* **WHAT YOU WILL DO**:
Search through the entries for the word "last" and copy every line that has it.

*** SUPPLIED RECORDS Section Begins ***

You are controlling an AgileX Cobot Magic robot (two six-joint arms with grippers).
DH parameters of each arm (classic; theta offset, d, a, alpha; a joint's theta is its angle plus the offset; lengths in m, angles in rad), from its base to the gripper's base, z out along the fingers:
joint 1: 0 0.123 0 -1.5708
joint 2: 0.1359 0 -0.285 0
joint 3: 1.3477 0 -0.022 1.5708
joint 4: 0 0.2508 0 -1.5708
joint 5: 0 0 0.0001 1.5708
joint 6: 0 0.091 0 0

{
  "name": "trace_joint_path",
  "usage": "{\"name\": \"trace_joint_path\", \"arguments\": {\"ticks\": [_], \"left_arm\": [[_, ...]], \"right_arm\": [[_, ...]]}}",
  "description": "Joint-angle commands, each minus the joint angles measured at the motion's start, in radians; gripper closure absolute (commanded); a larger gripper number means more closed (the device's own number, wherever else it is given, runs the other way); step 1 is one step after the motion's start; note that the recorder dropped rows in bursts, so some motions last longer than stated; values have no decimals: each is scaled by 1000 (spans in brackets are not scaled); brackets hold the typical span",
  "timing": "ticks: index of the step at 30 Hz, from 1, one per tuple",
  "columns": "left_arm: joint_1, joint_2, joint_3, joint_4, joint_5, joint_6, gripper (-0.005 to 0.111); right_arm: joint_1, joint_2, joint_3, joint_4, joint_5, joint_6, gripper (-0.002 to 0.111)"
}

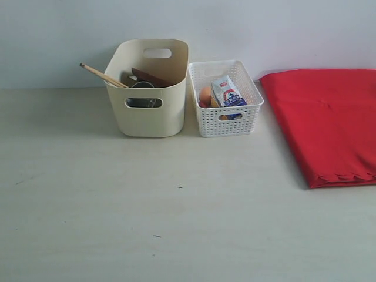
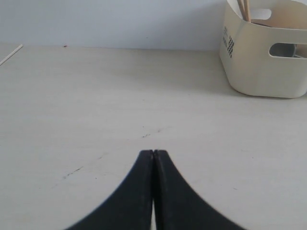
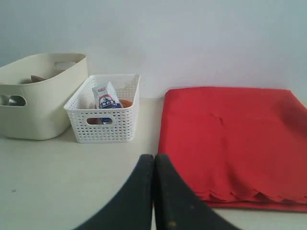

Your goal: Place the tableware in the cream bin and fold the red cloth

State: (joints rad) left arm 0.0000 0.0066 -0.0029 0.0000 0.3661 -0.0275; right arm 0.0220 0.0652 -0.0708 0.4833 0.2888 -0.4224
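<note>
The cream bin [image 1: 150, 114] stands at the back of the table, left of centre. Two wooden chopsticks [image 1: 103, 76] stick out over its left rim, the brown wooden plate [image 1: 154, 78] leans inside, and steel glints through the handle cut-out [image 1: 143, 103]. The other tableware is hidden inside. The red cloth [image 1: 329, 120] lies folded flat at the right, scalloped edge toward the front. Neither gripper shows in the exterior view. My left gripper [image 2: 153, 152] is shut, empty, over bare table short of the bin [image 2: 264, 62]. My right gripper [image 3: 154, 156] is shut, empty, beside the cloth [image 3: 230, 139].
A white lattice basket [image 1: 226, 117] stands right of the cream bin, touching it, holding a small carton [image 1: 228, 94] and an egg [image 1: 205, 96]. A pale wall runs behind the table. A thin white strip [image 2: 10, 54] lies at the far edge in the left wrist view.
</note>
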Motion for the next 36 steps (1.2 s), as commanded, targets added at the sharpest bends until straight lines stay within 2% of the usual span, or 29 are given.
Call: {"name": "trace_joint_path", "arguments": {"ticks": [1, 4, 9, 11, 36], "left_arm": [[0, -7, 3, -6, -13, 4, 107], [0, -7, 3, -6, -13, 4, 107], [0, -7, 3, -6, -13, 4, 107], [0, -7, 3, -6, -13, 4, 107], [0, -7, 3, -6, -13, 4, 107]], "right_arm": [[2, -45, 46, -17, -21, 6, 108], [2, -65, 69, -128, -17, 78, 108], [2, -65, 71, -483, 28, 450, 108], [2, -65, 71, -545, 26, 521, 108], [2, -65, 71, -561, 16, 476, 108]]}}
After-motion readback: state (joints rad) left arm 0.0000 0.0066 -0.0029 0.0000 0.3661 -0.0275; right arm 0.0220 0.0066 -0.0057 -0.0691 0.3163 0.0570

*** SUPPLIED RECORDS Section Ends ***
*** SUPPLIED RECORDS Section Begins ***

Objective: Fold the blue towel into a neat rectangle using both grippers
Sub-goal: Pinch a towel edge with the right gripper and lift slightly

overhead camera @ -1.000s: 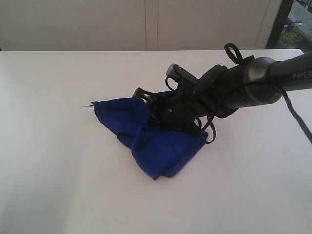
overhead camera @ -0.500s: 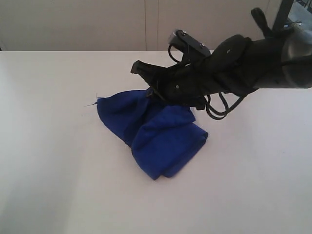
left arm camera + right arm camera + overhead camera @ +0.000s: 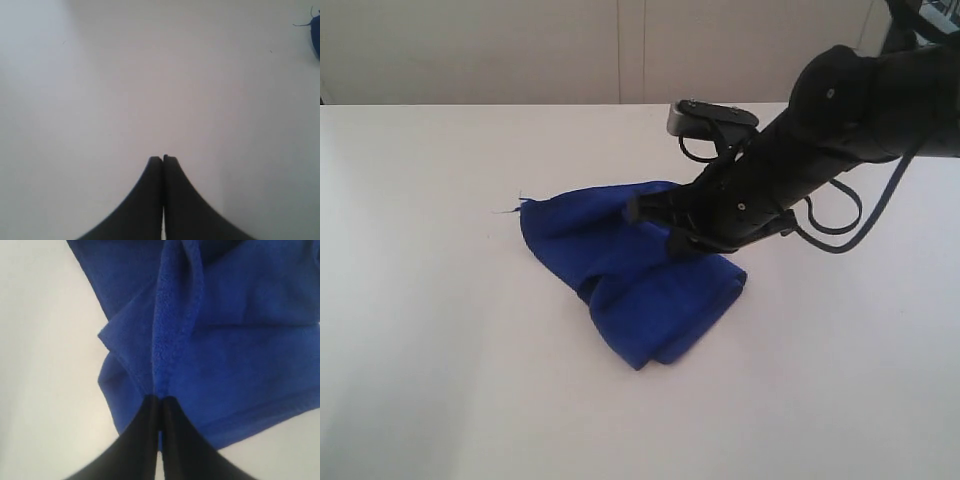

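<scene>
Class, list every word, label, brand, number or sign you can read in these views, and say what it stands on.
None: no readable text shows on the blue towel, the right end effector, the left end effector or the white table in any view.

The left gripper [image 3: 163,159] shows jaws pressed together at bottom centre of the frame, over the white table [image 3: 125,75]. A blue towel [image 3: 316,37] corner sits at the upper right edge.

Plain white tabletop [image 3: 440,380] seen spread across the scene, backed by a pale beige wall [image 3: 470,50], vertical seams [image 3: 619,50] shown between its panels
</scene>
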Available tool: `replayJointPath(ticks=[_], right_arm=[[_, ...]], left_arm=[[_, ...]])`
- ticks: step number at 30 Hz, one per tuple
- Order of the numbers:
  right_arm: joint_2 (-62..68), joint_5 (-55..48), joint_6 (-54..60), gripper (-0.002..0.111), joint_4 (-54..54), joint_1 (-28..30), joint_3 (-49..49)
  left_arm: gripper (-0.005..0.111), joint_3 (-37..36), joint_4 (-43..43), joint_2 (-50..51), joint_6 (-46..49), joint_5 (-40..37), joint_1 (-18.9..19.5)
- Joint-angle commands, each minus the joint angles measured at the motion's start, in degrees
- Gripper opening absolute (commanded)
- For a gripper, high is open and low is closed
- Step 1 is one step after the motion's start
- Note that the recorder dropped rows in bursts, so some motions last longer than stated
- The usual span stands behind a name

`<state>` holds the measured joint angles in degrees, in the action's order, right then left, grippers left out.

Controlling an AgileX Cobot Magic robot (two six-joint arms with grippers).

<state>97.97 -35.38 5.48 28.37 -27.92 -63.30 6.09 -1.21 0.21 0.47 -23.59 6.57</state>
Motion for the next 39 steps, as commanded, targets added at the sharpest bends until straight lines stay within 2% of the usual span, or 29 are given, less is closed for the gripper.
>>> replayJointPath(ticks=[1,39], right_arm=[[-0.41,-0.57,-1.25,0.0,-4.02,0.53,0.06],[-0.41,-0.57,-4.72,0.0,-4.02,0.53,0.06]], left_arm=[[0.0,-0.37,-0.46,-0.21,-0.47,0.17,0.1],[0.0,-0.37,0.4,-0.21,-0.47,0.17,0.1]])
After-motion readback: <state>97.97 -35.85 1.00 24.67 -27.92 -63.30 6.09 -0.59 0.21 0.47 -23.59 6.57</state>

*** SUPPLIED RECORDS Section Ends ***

* **WRITTEN RESPONSE**:
  "description": "Joint-angle commands, each minus the joint angles measured at the motion's start, in radians; gripper closure absolute (commanded); a larger gripper number means more closed (the device's own number, wherever else it is given, runs the other way); step 1 is one step after the motion's start; note that the recorder dropped rows in bursts, so some motions last longer than stated; values have no decimals: each is scaled by 1000 (spans in brackets are not scaled); brackets hold the typical span",
- Note that the recorder dropped rows in bursts, so some motions last longer than stated

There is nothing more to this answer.